Analyse de Les corbeaux de Rimbaud
Le poème de Rimbaud que vous évoquez semble s'articuler autour de trois axes principaux : une prière inhabituelle, la représentation d'un paysage de désolation, et une dénonciation poignante de la guerre.
I) Une prière
Le poème débute par une apostrophe à Dieu, "Seigneur", ce qui lui confère immédiatement une tonalité de prière. Cette invocation divine est suivie d'une demande surprenante : la venue des corbeaux, traditionnellement symboles de mort, mais ici évoqués de manière positive, "Les chers corbeaux délicieux." Cette image inattendue des corbeaux comme messagers positifs de la mort suggère une réconciliation avec l'inévitable finitude. Rimbaud poursuit en s'adressant à Dieu sur un ton de reproche, évoquant les "routes aux vieux calvaires", symboles de la souffrance humaine et de la guerre que Dieu n'a pas empêchée. Il demande ensuite aux corbeaux de devenir "le crieur du devoir", une métaphore pour inciter à la mémoire collective de la défaite.

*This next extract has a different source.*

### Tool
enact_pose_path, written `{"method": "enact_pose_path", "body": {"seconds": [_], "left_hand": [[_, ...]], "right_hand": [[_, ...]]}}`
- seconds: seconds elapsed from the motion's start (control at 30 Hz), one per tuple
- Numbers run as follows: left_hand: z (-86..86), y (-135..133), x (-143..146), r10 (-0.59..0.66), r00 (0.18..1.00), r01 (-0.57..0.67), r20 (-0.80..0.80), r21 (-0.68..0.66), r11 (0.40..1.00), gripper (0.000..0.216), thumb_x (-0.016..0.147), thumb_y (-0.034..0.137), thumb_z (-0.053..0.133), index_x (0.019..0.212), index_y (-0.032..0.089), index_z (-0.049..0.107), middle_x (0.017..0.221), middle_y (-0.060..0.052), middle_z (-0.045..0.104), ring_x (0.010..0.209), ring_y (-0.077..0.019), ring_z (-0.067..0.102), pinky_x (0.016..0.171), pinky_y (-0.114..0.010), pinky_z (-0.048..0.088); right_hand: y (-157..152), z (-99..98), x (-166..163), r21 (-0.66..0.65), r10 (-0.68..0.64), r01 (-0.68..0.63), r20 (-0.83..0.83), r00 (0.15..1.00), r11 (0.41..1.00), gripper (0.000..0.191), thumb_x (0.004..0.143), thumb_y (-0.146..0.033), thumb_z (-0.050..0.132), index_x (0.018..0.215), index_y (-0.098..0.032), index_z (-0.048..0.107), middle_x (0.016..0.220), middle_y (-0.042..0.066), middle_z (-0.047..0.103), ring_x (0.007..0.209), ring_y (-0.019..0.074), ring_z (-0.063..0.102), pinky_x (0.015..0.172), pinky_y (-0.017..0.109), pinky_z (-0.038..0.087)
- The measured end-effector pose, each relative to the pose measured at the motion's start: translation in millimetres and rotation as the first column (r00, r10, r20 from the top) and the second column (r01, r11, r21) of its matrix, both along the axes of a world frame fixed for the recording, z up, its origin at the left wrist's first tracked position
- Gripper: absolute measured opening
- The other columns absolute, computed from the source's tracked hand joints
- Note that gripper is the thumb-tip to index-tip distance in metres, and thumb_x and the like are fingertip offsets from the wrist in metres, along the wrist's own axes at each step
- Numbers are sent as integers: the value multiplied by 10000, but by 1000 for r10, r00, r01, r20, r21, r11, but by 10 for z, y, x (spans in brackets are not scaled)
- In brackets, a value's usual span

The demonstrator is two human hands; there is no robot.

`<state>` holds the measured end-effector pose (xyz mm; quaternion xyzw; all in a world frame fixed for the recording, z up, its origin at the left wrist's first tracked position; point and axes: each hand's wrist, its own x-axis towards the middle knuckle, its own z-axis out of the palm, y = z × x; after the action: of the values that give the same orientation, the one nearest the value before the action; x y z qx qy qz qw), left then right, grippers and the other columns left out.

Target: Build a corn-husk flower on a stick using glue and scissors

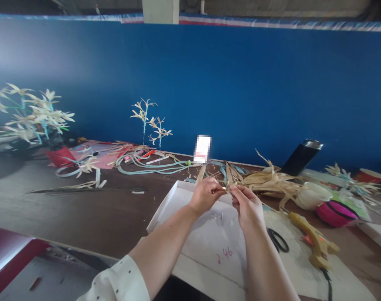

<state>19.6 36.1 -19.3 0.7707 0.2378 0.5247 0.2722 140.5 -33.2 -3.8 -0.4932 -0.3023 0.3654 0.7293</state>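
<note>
A thin husk strip (228,188) was pinched between the left hand (206,194) and right hand (247,205), both closed on it above a white tray (165,205) on the table (84,213). The piece looked only begun, a slip not yet shaped like the finished straw flowers (151,121) standing behind. More husks (272,182), scissors (278,240) and a glue gun (314,242) lay near, to the right.

One head-worn camera looks forward and slightly down across the table (84,209), seemingly close to the blue wall (240,83).
</note>
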Motion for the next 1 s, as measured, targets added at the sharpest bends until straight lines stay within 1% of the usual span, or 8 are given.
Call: {"method": "enact_pose_path", "body": {"seconds": [0.13, 0.27, 0.43, 0.6, 0.7, 0.8, 0.9, 1.0], "left_hand": [[18, -6, -4, 18, 1000, -18, 4, -23, 1000, 141, 744, 306, 697, 691, 176, 700, 684, -22, 593, 676, -121, 554, 624, -235, 451], [32, -17, -4, 24, 1000, -23, 9, -30, 999, 141, 743, 301, 695, 685, 172, 690, 684, -21, 587, 673, -123, 553, 613, -238, 451], [36, -24, -8, 32, 999, -32, 32, 5, 999, 143, 753, 290, 682, 677, 169, 676, 690, -24, 582, 673, -126, 553, 614, -243, 451], [56, -37, -19, 43, 999, -45, 32, 76, 996, 152, 779, 274, 656, 679, 160, 671, 678, -29, 575, 676, -127, 541, 629, -242, 440], [49, -31, -14, 36, 999, -39, 32, 79, 996, 170, 791, 292, 646, 686, 162, 678, 678, -28, 576, 687, -128, 541, 635, -242, 436], [26, -11, -2, 36, 998, -38, 54, 35, 999, 160, 775, 310, 666, 703, 170, 694, 677, -23, 579, 687, -128, 547, 631, -241, 440], [12, 5, 4, 49, 997, -49, 66, -14, 999, 142, 758, 307, 684, 714, 174, 710, 673, -18, 580, 684, -127, 552, 628, -241, 445], [20, 3, 1, 51, 995, -47, 82, -53, 997, 139, 761, 307, 680, 730, 177, 719, 690, -18, 588, 701, -128, 563, 640, -240, 452]], "right_hand": [[4, -23, 11, 12, -5, 4, 63, 998, 1000, 354, 583, -417, 807, 767, -153, 660, 545, -41, 498, 444, 50, 345, 389, 190, 223], [5, -39, 20, 6, -11, 11, 82, 997, 1000, 358, 584, -435, 802, 755, -161, 649, 534, -46, 490, 442, 56, 338, 397, 195, 222], [-3, -10, 2, 4, -3, 2, 47, 999, 1000, 329, 590, -413, 806, 723, -161, 642, 516, -51, 475, 439, 45, 326, 400, 183, 207], [0, 3, -12, 18, 2, -2, 14, 1000, 1000, 314, 580, -391, 817, 694, -161, 638, 523, -48, 485, 452, 40, 343, 403, 167, 227], [-4, 17, -32, 19, -4, 4, 9, 1000, 1000, 318, 566, -383, 825, 710, -159, 651, 547, -41, 506, 457, 39, 355, 401, 162, 239], [-7, 39, -47, 8, -30, 30, 9, 1000, 1000, 356, 580, -416, 807, 792, -155, 688, 612, -15, 559, 455, 35, 355, 390, 162, 243], [6, 41, -32, -36, -98, 98, -3, 995, 995, 454, 634, -483, 749, 967, -179, 692, 709, 12, 615, 453, 36, 372, 387, 159, 265], [29, 11, 0, -98, -155, 152, -16, 988, 983, 535, 600, -458, 761, 1058, -203, 653, 781, 15, 637, 460, 40, 403, 392, 158, 287]]}}
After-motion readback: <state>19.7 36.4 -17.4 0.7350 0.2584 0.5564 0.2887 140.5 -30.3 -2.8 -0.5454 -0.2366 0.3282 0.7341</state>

Enfin, il implore Dieu et les saints de faire cesser les guerres, illustrant un désir profond de paix et de réconciliation.
II) Un paysage de désolation
Le poème peint un tableau de désolation, où la nature elle-même semble affectée par la guerre et la défaite. "Quand froide est la prairie" suggère un paysage désolé, presque gelé par la tragédie. "Dans les hameaux abattus" renvoie à la destruction causée par la guerre, tandis que "Les longs angélus se sont tus…" symbolise un arrêt de la vie et de la spiritualité. L'apostrophe aux corbeaux, "Vous, le long des fleuves jaunis", évoque des cours d'eau pollués par les débris de la guerre, renforçant l'image d'un paysage ravagé.

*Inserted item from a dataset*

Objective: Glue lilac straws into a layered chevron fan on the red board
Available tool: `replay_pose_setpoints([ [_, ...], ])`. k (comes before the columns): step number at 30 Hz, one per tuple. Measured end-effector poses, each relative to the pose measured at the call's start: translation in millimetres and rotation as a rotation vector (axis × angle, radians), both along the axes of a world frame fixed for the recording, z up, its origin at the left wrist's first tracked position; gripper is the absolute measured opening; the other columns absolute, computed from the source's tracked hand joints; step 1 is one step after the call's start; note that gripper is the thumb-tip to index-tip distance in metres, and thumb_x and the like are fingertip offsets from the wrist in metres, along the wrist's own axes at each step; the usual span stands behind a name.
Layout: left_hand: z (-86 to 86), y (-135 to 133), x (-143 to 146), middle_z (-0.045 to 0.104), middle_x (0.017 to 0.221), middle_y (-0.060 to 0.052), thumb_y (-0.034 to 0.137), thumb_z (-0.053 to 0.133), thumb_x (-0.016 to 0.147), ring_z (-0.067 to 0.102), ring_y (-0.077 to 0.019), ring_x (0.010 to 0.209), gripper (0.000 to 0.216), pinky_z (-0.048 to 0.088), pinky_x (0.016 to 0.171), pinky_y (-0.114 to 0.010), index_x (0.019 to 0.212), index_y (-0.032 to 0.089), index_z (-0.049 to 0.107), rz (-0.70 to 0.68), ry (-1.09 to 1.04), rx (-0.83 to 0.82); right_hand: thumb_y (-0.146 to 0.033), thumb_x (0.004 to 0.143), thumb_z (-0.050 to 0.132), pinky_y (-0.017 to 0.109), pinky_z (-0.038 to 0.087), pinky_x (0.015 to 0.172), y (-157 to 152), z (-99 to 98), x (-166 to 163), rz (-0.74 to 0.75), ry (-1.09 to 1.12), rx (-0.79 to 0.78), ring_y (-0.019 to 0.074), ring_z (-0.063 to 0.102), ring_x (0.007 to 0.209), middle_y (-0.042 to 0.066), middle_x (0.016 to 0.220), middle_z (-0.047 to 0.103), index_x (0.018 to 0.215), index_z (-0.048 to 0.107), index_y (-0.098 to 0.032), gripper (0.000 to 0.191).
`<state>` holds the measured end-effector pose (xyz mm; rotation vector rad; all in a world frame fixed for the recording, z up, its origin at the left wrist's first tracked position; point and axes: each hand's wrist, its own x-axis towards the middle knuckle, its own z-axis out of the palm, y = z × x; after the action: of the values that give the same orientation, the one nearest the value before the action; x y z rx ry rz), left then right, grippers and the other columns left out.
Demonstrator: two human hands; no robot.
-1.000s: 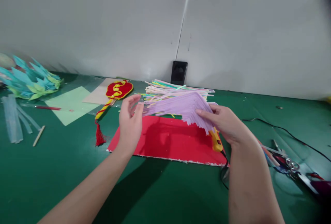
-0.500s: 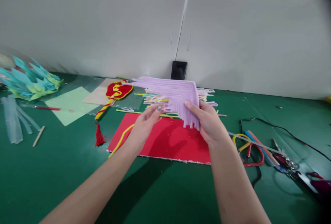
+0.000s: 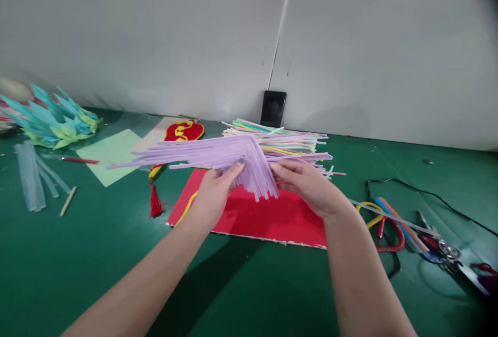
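My left hand (image 3: 218,189) is closed on a bundle of lilac pipe cleaners (image 3: 202,152), its thumb pressed on the front just below the bend. The bundle is bent at a corner: long loose ends spread to the left, short ends point down. At the bundle's right edge is my right hand (image 3: 305,184), thumb and fingers pinched together against the outermost stems. Beneath the bundle lies a red board (image 3: 268,217) with a rough white front edge and a yellow pipe cleaner (image 3: 187,207) on its left. Behind sits a pile of mixed-colour pipe cleaners (image 3: 295,142).
A black phone (image 3: 273,108) leans on the grey partition. To the left are a red-and-yellow fan-shaped piece (image 3: 187,130), green paper (image 3: 111,155), glue sticks (image 3: 29,181) and a turquoise paper decoration (image 3: 58,119). Pliers (image 3: 391,233), scissors (image 3: 462,272) and a black cable (image 3: 424,199) lie right.
The lilac bundle has moved left and lower. My left hand has taken hold of it near the bend, and my right hand has shifted from gripping its face to its right edge.
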<state>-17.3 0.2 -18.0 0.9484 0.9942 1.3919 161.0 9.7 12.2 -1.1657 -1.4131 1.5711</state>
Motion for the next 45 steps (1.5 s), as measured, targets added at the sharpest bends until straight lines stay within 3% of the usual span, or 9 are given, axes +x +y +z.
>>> replay_pose_setpoints([
  [3,1.5,-2,2,0.067,0.112,-0.004,0.034,0.067,0.074,0.058,-0.0226,0.108,0.034,0.050,0.083,-0.034,0.106,0.021,0.066,-0.012,-0.038,-0.039,-0.035,0.074,0.067,0.031,0.047,0.083,0,-1.3,6,0.048,-0.060,0.016,0.0142,0.061,0.089,0.003,0.099,0.068,0.093,0.068,-0.020,0.024],
  [11,-4.1,-6,8,0.070,0.101,-0.005,0.030,0.077,0.063,0.061,-0.0218,0.100,0.035,0.049,0.084,-0.032,0.094,0.017,0.069,-0.040,-0.071,-0.137,-0.036,0.070,0.070,0.030,0.046,0.075,0,-3.4,5,0.110,-0.130,-0.031,0.0118,0.060,0.071,-0.001,0.077,0.067,0.085,0.066,-0.019,0.023],
  [15,-0.9,-5,8,0.069,0.102,-0.003,0.027,0.074,0.066,0.063,-0.0193,0.094,0.031,0.051,0.072,-0.026,0.096,0.019,0.068,-0.091,-0.156,-0.162,-0.036,0.067,0.072,0.030,0.048,0.073,-1,-7.6,6,-0.006,-0.088,-0.012,0.0132,0.062,0.073,0.001,0.080,0.069,0.083,0.067,-0.018,0.024],
  [20,-0.7,0,6,0.070,0.097,-0.003,0.027,0.059,0.079,0.065,-0.0173,0.083,0.019,0.053,0.065,-0.026,0.094,0.018,0.066,-0.095,-0.261,-0.258,-0.037,0.062,0.077,0.024,0.048,0.064,-18,-30.7,-6,-0.281,0.131,-0.009,0.0114,0.060,0.067,-0.001,0.073,0.068,0.080,0.067,-0.019,0.027],
  [24,6.1,1,7,0.071,0.095,-0.004,0.035,0.042,0.090,0.067,-0.0186,0.083,0.031,0.055,0.072,-0.031,0.105,0.018,0.063,-0.211,-0.336,-0.302,-0.040,0.062,0.077,0.022,0.049,0.054,-37,-55.6,-13,-0.393,0.303,-0.049,0.0107,0.058,0.059,-0.002,0.067,0.066,0.080,0.067,-0.020,0.029],
  [28,12.3,-2,12,0.072,0.092,-0.006,0.034,0.032,0.095,0.066,-0.0183,0.092,0.038,0.052,0.084,-0.032,0.112,0.015,0.061,-0.239,-0.330,-0.316,-0.041,0.065,0.075,0.025,0.052,0.054,-47,-72.3,-9,-0.423,0.313,-0.085,0.0127,0.059,0.061,0.000,0.072,0.068,0.086,0.067,-0.020,0.031],
  [36,-3.4,-3,14,0.071,0.102,-0.005,0.037,0.046,0.091,0.060,-0.0214,0.107,0.033,0.043,0.098,-0.034,0.110,0.015,0.063,-0.282,-0.274,-0.202,-0.035,0.069,0.074,0.029,0.051,0.076,-52,-78.2,-11,-0.287,0.385,-0.096,0.0163,0.065,0.079,0.002,0.085,0.072,0.089,0.071,-0.021,0.025],
  [41,-12.0,-5,14,0.071,0.100,-0.007,0.052,0.057,0.079,0.057,-0.0262,0.111,0.041,0.041,0.099,-0.038,0.095,0.016,0.068,-0.433,-0.286,-0.125,-0.033,0.068,0.075,0.025,0.050,0.070,-51,-78.2,-12,-0.366,0.481,-0.095,0.0139,0.064,0.073,0.002,0.082,0.072,0.088,0.072,-0.021,0.024],
  [45,-24.4,-9,13,0.067,0.112,-0.009,0.053,0.063,0.074,0.051,-0.0295,0.119,0.047,0.037,0.103,-0.042,0.104,0.016,0.066,-0.548,-0.177,-0.069,-0.032,0.067,0.075,0.023,0.050,0.066,-51,-78.6,-13,-0.366,0.505,-0.121,0.0118,0.062,0.068,0.001,0.078,0.071,0.086,0.072,-0.021,0.022],
])
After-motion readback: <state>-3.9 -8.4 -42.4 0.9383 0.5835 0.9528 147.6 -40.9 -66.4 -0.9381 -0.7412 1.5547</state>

III) Une dénonciation de la guerre
Rimbaud utilise son poème pour dénoncer les horreurs de la guerre. La métaphore "quand froide est la prairie" suggère l'image d'un champ de bataille mortel. "Armée étrange aux cris sévères, Les vents froids attaquent vos nids !" peut être interprété comme une allégorie de la guerre, avec un vocabulaire militaire et un champ lexical de la peur. "Par milliers, sur les champs de France, Où dorment des morts d'avant-hier," dépeint la France comme un vaste champ de bataille jonché de cadavres, soulignant l'ampleur de la tragédie. Rimbaud exprime son désir que tout le monde se souvienne des horreurs de la guerre, pour éviter de répéter les mêmes erreurs. Il décrit les soldats comme prisonniers de la guerre, "La défaite sans avenir", soulignant leur impuissance et leur désespoir. Le dernier vers, détaché, met en exergue cette idée de piège inéluctable de la guerre. Le poème, riche en allitérations en [t] et en [r], rappelle les bruits de la guerre et accentue la souffrance des soldats, renforçant ainsi la puissance de la dénonciation de Rimbaud.